Some – no, make that many – students enter post-secondary thinking they know exactly what their educational career holds for them. They know exactly what they’re going to major in, when they’ll graduate, which school they’ll do their Master’s at…I was the same, for the most part. I think partly because I took time off I really just wanted to settle on one thing I wanted to do and follow through with it. I’m the type of student who loves learning – I enjoy all subjects, and if I could be a professional student for the rest of my life, I totally would. I started first year with a plan to do a double major in French and Linguistics and go to grad school to become a Speech Pathologist. Turns out, I didn’t really like university French classes as much as I thought I would. It also turns out that I am one of those people that really wants security in their job prospects after they graduate. As hard as I may work, and as good as my grades may be, there’s still the possibility that I wouldn’t get into grad school, and the undergraduate degree I had planned out for myself didn’t offer any career choices I was interested in doing. I think it’s important for first-year students to really think ahead to graduation and explore all the possibilities that their potential degree holds for them. Thankfully, there are a lot of resources on (and off) campus that can help you in this exploration.
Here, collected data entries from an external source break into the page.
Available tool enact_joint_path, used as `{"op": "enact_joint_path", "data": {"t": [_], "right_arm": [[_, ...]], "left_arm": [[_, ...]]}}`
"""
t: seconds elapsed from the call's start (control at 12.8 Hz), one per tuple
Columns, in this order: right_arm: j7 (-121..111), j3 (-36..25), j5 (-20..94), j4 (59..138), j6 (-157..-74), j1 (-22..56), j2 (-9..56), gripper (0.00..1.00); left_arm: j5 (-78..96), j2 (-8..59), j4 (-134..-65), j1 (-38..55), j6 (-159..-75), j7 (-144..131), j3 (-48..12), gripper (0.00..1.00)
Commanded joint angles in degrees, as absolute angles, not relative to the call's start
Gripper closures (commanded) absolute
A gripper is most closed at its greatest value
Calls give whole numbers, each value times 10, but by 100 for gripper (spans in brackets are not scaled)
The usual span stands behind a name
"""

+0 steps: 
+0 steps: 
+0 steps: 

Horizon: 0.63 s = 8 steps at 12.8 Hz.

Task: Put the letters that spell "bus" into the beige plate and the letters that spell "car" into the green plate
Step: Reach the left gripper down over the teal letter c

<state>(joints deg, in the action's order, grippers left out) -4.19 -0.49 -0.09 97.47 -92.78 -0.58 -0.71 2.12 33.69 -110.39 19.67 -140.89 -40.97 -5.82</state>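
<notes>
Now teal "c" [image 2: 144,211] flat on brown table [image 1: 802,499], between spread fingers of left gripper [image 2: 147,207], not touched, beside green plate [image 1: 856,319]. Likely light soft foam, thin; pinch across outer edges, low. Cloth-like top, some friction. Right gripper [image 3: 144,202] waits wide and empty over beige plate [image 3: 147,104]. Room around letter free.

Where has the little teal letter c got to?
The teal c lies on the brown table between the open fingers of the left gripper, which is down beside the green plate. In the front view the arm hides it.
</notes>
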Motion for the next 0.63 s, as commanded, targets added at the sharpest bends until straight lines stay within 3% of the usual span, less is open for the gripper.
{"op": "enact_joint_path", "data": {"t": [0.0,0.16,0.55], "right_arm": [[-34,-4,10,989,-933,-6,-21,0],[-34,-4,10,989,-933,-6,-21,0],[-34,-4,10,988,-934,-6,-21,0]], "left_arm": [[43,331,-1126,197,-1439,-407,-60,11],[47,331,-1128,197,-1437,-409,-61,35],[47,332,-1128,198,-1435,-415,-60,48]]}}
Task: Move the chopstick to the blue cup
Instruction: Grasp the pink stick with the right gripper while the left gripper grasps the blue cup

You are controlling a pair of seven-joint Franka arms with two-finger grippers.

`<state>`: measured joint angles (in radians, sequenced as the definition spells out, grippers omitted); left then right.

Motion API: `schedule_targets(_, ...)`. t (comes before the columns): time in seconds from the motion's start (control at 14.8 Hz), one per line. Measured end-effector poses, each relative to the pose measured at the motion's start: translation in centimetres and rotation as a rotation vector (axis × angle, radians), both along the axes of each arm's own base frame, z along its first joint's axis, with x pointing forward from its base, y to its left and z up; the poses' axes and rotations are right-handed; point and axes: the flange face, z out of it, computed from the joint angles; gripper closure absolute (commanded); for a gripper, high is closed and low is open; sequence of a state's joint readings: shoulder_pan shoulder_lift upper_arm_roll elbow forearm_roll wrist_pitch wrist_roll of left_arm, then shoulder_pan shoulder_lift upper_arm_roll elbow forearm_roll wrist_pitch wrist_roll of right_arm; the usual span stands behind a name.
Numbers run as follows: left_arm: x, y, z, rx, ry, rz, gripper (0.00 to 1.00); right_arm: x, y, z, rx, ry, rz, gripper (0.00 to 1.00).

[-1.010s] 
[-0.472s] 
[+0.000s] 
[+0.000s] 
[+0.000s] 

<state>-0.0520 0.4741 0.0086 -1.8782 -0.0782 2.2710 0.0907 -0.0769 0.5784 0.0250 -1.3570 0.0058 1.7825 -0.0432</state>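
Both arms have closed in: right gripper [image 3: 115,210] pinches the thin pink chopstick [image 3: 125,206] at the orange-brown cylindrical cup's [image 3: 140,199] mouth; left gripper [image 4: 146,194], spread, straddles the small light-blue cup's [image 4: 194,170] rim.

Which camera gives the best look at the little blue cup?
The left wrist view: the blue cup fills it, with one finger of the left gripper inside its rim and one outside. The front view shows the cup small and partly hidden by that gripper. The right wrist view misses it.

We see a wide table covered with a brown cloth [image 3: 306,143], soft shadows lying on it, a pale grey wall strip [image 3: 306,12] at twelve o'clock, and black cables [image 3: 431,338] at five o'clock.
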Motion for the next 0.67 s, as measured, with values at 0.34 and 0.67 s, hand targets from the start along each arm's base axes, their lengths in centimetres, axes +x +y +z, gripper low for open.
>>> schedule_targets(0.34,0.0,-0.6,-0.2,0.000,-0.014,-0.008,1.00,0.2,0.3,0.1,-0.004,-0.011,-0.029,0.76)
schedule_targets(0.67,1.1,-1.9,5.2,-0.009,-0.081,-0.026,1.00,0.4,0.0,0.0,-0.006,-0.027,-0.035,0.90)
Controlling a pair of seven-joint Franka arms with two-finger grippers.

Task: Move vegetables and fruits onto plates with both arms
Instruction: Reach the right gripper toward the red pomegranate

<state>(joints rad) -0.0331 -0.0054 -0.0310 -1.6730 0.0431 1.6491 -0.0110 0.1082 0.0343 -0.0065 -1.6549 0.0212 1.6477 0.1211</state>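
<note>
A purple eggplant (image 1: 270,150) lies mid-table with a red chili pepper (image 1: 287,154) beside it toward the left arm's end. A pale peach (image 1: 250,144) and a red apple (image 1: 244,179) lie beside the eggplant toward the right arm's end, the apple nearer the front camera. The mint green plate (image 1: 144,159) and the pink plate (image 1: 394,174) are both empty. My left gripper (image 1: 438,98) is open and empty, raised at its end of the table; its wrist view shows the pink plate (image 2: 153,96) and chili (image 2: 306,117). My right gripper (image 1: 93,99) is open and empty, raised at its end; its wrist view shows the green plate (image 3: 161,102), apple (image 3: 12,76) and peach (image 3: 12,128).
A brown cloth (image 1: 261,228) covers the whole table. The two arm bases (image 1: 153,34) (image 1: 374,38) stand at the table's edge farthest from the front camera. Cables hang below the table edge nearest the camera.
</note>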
So what am I doing next year? I decided about halfway through first year that I still really wanted to work in a field that I have wanted to work in since I can remember – the healthcare field. Although I can see myself being a Speech Pathologist, some research I did helped me realize that there are things about the field and career itself that don’t really fit with what I want for my future. One position I have been able to envision myself in for a very long time is that of a nurse. So, I guess from this point on, the content of this blog will change slightly. Although I will still be in the Faculty of Arts next year, I will also be blogging about a new journey – this December I will be applying to the UBC School of Nursing for (hopefully!) entrance into the program in September of 2015. The people I’m close to can attest to the fact that I am really, really excited about this new path I have chosen to follow.

I guess to sum up, some key advice I have for new UBC students is don’t feel limited to what you want to do at this point in time – it’s ok to change your mind! Think about what you want for your future, even if it seems really far away. And don’t just think about what you want in terms of your education and career. Think about your social life and personal life. Do you want to have a family? Do you want to travel? Do you want an opportunity for growth in your career? How much money do you want to make? (Yes, I did ask that last question. Even though you shouldn’t just do something for the money, in this day and age, money is an important factor in quality of life). Take what you want and hope to have and craft your own career for yourself. Push the boundaries of what you can do in your position and your degree.

I’ll probably come up with a list of advice for first-years in a future blog post (because lists are awesome), but today I’m just going to leave this post as it is. First year went by very fast, and it was wonderful. I hope my reflections are of value to any future UBC students who may be reading this right now.